*WHAT IS EXPECTED*: Return each line of the listing that follows in which the string "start" can be found.

*THE DATA*:
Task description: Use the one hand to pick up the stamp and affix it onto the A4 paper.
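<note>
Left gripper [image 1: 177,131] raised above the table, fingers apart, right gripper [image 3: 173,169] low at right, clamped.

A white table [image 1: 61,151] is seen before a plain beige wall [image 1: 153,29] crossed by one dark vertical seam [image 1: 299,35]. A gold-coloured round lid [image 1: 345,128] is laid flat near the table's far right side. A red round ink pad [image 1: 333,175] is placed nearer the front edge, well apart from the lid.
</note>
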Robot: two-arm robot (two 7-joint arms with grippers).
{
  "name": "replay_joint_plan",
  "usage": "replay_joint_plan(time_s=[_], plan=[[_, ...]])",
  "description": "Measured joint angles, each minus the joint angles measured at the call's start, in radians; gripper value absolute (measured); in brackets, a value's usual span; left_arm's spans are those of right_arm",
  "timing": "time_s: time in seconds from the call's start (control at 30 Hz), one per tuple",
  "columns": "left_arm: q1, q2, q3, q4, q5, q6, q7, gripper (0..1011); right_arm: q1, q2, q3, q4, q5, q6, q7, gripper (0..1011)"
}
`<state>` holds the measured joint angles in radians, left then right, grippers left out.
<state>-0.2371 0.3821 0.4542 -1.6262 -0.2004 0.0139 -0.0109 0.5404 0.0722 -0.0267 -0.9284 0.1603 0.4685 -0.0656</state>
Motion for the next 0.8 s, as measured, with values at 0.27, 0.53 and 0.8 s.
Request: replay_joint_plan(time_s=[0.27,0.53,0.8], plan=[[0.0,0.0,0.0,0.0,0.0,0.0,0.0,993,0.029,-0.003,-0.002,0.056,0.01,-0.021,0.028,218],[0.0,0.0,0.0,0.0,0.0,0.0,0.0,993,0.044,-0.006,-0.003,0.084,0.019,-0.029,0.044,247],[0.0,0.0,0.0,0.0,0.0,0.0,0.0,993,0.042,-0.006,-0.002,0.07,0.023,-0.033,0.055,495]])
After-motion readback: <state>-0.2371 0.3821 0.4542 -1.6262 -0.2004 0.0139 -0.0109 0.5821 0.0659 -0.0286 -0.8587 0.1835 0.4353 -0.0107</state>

*TASK ANSWER*:
  "description": "Measured joint angles, each minus the joint angles measured at the call's start, in radians; gripper value absolute (measured); in brackets, a value's usual span; left_arm's spans are those of right_arm",
  "timing": "time_s: time in seconds from the call's start (control at 30 Hz), one per tuple",

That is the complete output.